Data records:
....
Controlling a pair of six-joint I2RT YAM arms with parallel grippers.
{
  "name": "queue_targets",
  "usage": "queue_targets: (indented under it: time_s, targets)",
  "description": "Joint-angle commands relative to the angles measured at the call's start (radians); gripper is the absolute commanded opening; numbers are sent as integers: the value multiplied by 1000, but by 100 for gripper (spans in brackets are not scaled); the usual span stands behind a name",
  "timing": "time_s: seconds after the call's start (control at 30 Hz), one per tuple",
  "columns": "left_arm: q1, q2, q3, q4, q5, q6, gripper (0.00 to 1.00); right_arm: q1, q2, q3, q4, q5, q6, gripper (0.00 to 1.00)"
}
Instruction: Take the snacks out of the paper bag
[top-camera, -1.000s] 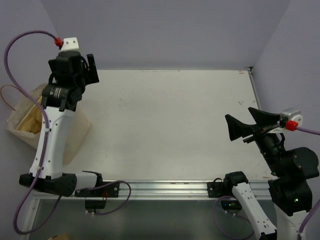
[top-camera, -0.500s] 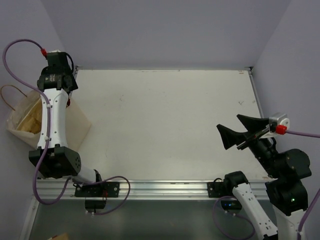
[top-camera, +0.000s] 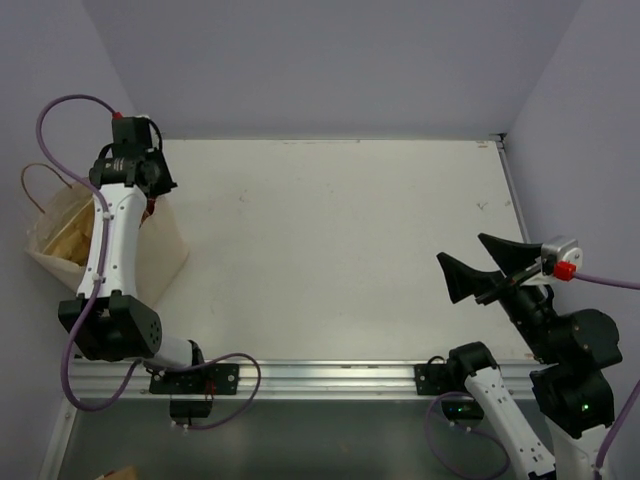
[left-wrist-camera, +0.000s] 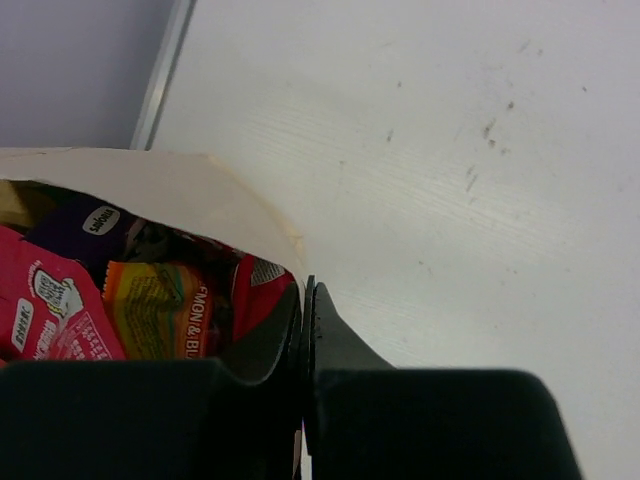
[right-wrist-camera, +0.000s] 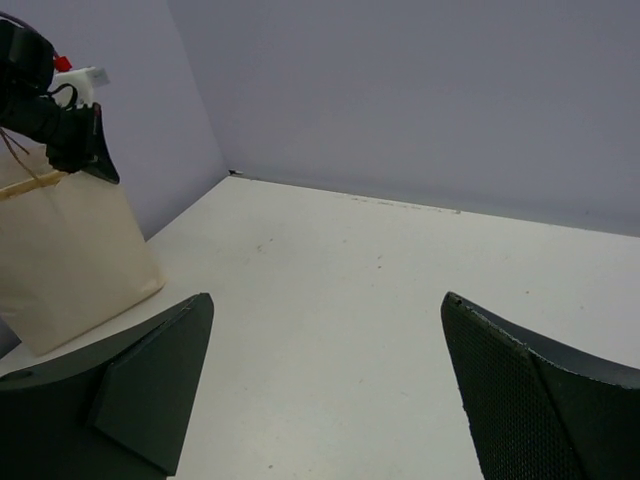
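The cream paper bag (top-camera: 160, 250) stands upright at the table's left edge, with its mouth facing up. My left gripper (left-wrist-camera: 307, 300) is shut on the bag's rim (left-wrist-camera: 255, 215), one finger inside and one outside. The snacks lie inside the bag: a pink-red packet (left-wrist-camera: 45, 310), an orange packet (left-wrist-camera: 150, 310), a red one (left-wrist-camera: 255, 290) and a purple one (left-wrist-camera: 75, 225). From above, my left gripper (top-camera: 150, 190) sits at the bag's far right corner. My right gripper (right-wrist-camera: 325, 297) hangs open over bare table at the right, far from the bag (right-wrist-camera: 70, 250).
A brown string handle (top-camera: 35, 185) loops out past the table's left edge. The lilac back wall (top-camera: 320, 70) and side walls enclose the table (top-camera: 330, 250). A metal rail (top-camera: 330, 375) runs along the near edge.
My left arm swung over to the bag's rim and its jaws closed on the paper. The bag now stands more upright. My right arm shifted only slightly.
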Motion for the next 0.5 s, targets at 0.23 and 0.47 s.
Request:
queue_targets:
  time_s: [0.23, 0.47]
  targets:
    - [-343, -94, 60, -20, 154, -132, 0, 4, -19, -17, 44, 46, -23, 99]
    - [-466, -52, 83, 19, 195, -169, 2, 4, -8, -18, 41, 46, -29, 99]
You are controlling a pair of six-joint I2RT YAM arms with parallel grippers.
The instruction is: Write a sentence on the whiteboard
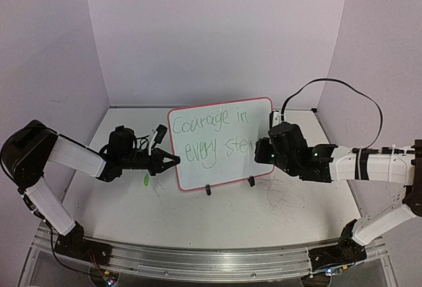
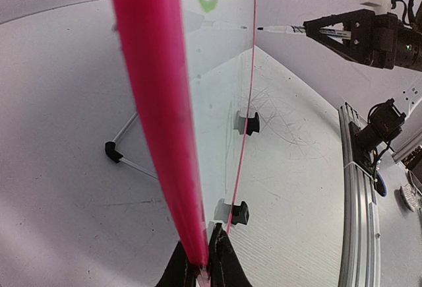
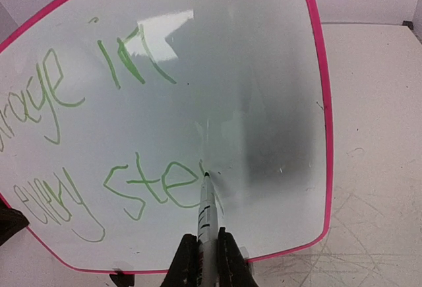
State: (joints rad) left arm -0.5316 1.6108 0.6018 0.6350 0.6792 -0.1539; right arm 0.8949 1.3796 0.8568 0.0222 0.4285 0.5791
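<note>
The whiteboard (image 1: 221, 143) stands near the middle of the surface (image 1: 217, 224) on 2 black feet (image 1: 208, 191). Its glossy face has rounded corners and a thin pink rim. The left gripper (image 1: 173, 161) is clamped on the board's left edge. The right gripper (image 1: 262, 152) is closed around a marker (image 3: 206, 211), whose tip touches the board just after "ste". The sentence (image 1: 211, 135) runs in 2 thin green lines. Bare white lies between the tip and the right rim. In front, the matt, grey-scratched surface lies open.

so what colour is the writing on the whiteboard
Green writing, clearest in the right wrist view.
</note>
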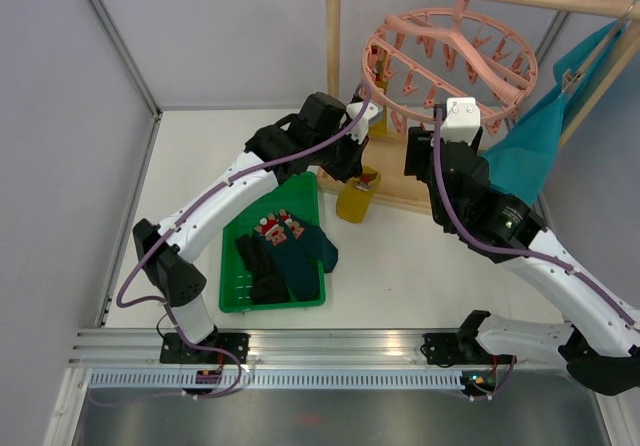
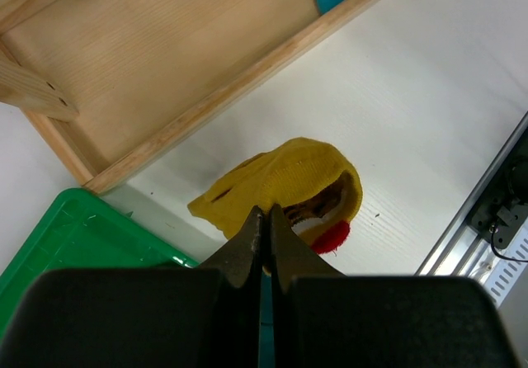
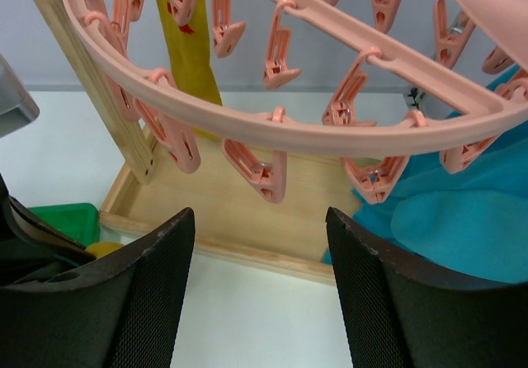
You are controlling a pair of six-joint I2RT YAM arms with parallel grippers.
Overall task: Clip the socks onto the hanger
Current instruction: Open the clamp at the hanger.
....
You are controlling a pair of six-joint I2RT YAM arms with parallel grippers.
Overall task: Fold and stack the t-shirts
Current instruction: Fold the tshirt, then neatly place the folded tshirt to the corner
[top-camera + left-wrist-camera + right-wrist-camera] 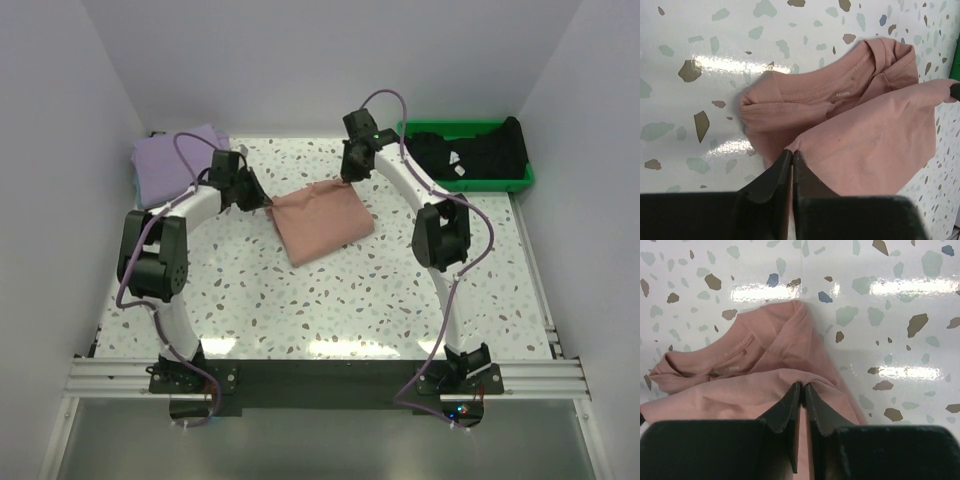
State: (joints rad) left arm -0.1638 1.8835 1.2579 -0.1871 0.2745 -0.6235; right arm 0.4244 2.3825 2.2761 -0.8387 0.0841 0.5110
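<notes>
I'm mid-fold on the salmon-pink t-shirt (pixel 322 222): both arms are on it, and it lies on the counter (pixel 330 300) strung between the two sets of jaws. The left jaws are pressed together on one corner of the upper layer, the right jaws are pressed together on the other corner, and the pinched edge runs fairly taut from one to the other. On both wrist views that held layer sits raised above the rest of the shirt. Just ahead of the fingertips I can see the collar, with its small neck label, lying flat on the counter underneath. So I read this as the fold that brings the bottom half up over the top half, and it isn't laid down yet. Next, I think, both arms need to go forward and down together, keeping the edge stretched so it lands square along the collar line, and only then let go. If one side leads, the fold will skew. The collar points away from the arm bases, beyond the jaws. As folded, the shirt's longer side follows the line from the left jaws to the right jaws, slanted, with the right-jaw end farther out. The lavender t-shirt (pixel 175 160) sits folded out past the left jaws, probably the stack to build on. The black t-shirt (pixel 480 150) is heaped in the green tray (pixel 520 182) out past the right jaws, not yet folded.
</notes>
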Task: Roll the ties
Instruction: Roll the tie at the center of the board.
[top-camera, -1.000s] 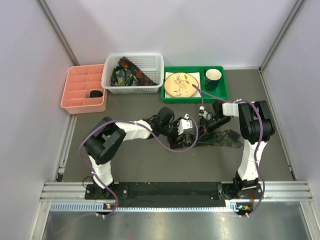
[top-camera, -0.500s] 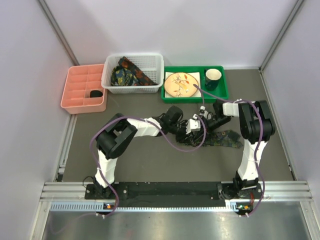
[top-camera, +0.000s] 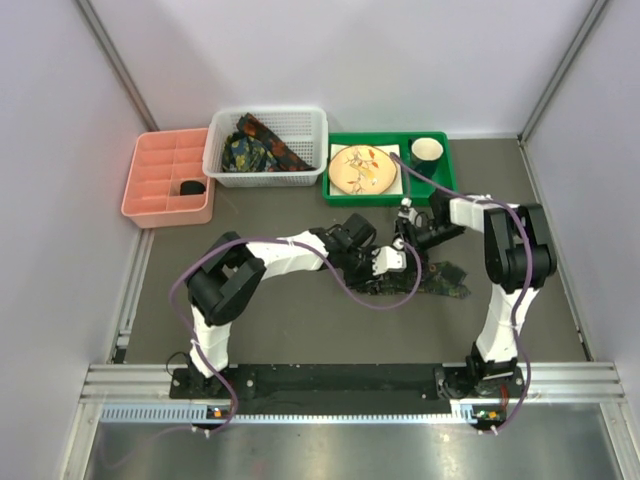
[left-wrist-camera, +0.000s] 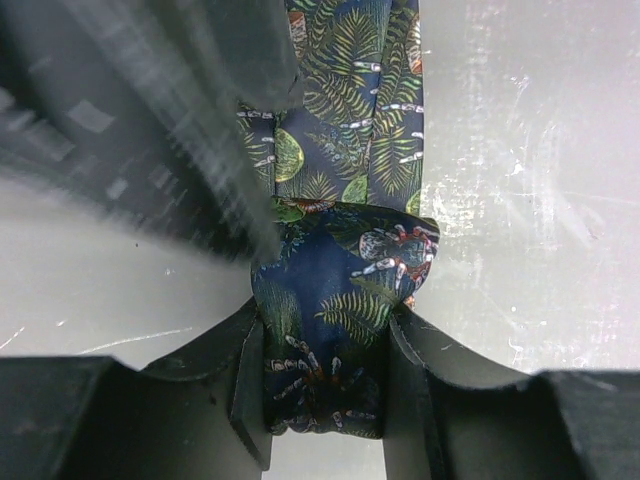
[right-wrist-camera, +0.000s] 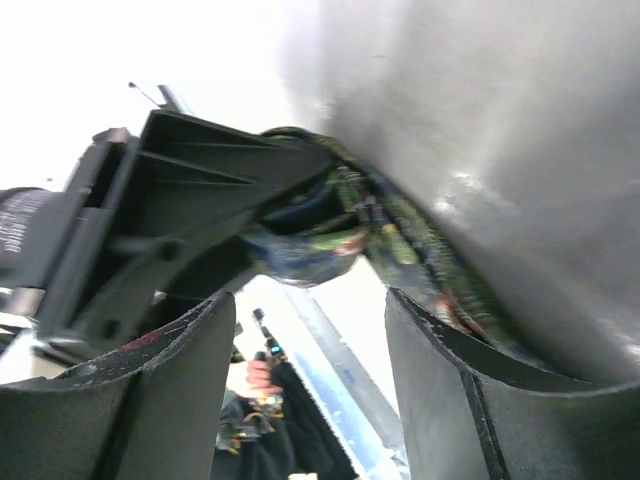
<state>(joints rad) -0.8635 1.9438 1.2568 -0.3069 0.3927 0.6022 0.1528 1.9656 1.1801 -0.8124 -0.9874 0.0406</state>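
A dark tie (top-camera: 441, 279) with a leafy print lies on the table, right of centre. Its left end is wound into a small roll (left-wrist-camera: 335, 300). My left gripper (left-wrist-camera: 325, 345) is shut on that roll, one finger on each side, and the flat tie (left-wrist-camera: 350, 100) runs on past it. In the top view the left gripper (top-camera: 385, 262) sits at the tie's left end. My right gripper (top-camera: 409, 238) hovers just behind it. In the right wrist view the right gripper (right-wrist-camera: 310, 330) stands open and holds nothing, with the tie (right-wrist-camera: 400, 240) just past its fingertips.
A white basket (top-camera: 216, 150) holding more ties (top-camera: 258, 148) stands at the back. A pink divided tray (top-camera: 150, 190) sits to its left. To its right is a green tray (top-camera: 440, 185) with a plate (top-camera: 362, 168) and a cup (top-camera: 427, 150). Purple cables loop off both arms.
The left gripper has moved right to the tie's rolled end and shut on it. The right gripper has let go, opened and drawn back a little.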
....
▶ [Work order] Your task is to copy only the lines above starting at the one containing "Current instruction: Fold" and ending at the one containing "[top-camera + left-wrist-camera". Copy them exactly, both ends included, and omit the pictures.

▶ [Response below]
Current instruction: Fold the tshirt, then neatly place the folded tshirt to the corner
[top-camera + left-wrist-camera + right-wrist-camera] 

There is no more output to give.